Por último, existen fallos básicos al desarrollar una app que se deben tener en cuenta, como permitir que los certificados digitales caduquen, tener puertos abiertos innecesariamente en el servidor web, utilizar protocolos de nivel de seguridad obsoletos, no proteger los archivos dentro del servidor o usar librerías de software antiguas.
Integrar la seguridad en el código
Uno de los mayores riesgos de seguridad que cualquier solución de software puede sufrir son los errores de código, ya sea en HTML, Javascript o SQL. Cualquier laguna en la codificación o diseño puede dar acceso a los atacantes a información sensible del usuario, por ello los desarrolladores deben validar los datos para que solo los que cuenten con el formato correcto entren en la estructura de la aplicación web. Este filtro evita el manejo de datos incorrectos o que puedan estar dañados y que desencadenan en un mal funcionamiento de la aplicación. Además, se recomienda llevar a cabo regularmente pruebas simulando ataques para ver cómo reaccionaría la app y comprobar su penetrabilidad.

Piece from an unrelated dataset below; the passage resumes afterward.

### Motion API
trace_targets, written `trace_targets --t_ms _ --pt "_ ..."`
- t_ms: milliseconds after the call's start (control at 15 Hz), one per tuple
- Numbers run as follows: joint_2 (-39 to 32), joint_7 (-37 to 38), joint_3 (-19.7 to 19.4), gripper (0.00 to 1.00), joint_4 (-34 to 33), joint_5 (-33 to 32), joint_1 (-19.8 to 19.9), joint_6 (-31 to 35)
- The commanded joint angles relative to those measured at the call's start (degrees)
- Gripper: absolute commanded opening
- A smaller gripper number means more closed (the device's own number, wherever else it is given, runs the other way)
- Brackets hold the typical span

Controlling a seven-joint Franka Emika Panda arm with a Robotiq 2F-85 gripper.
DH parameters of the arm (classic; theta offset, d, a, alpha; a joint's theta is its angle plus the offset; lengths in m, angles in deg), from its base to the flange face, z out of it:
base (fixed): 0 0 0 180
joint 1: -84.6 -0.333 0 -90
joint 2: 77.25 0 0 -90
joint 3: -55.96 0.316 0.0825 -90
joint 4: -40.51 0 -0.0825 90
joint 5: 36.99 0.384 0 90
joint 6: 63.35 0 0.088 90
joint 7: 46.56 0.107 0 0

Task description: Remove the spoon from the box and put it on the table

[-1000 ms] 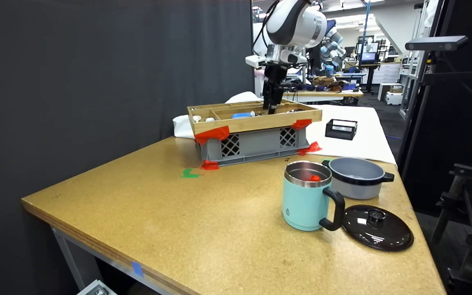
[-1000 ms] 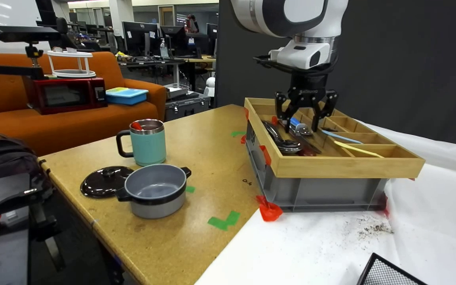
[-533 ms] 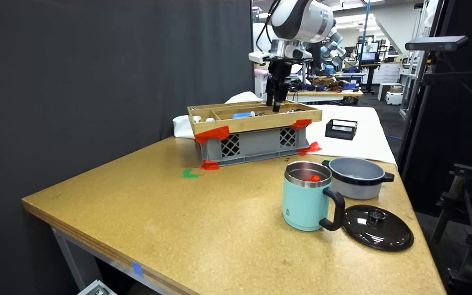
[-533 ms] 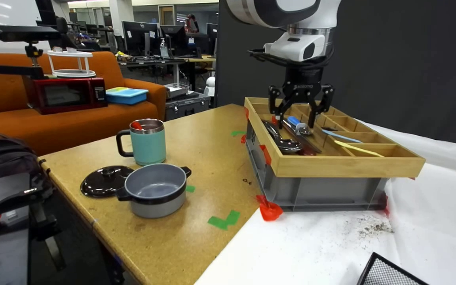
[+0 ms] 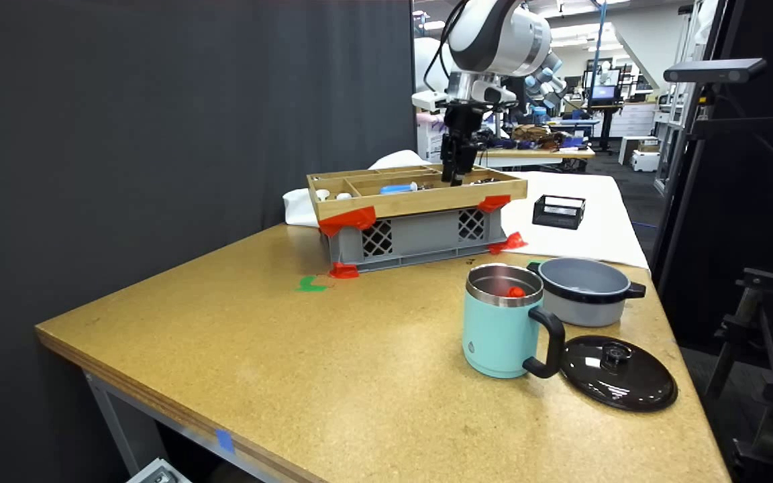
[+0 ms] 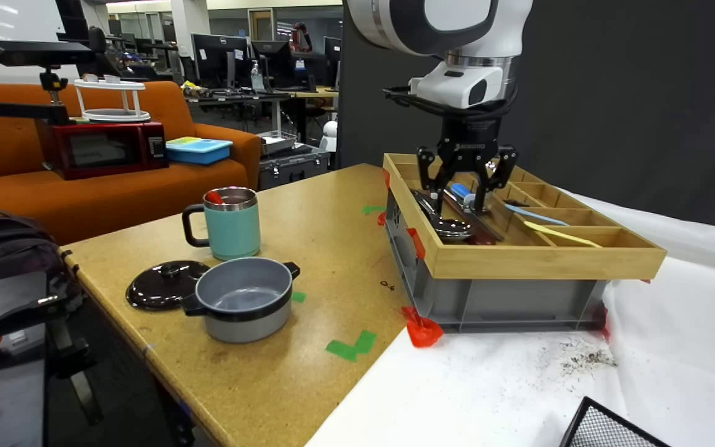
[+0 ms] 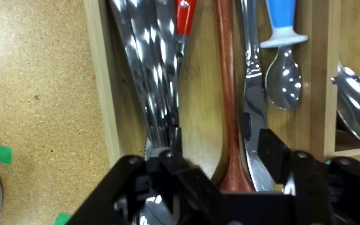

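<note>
The box is a grey crate with red corners and a tan wooden rim, full of cutlery. My gripper is open and reaches down into it; it also shows in an exterior view. In the wrist view my gripper straddles a brown wooden utensil. One finger is over a stack of silver cutlery, the other over a knife. A silver spoon bowl and a blue-handled spoon show; I cannot tell which spoon is meant. The tan table is in front.
A teal mug, a grey pot and a dark lid stand on the table. A small black mesh box is on the white sheet. Wooden dividers split the tray.
My gripper has shifted sideways toward the silver cutlery stack. It rose a little, then came down lower into the tray. It stays open; the objects have not moved.
</note>
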Motion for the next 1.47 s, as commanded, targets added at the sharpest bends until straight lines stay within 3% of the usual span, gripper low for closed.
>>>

El usuario es una vía de entrada para ciberataques
Cuando se accede a una aplicación, es importante verificar quién intenta entrar a ésta, pero a día de hoy las credenciales básicas de nombre de usuario y contraseña ya no son suficientes y cada vez es más necesario la autenticación multifactorial, que va más allá de la autenticación de doble factor.
El objetivo principal al diseñar una aplicación web es dar a los usuarios la menor cantidad de permisos posibles y generar una jerarquía adaptada a cada situación para garantizar que no todos los usuarios pueden ver y acceder a los mismos datos. Cada usuario debe tener un perfil y sólo tener acceso a un determinado conjunto de funcionalidades de la aplicación.
Es importante que en todo momento, los sistemas que integran una aplicación mantengan un registro de los accesos y acciones que realizan los usuarios. Sobre todo, cuánto más sensible o confidencial sea la naturaleza de los datos. Así, en caso de que aparezca un problema, con esta información será más fácil identificar el origen del problema.
Prevenir los ataques de Cross-Site Scripting
El Cross-Site Scripting o XSS es uno de los ataques más frecuentes a una aplicación. Esta vulnerabilidad de seguridad web permite a un hacker poner en peligro las interacciones que los usuarios tienen en un sitio web.
El XSS permite que el ciberdelincuente se haga pasar por un usuario víctima, para llevar a cabo cualquier acción que el usuario pueda realizar y acceder a cualquiera de los datos del usuario. Si la víctima tiene acceso con privilegios dentro de la aplicación, el hacker podría obtener control total de la aplicación.
Para evitar el bloqueo de la aplicación cuando el usuario altera la interfaz mediante la edición de datos en una página web específica, hay que entender por dónde pasan los datos y evitar caminos alternativos. Para prevenir este tipo de ataques puedes aplicar una codificación sensitiva al contexto, es decir, filtrar los datos a la llegada del usuario y codificar los datos a la salida o bien, habilitar una Política de Seguridad de Contenido (CSP) para minimizar las vulnerabilidades de XSS que aún siguen existiendo.
Estar siempre prevenidos ante amenazas desconocidas
A medida que el uso de aplicaciones aumenta, las amenazas a la seguridad también evolucionan y pueden aparecer tipos de ataques desconocidos. Por este motivo, hay que estar al día de las últimas tendencias en ciberataques y contar con un plan proactivo para actuar lo antes posible ante un peligro de esta índole.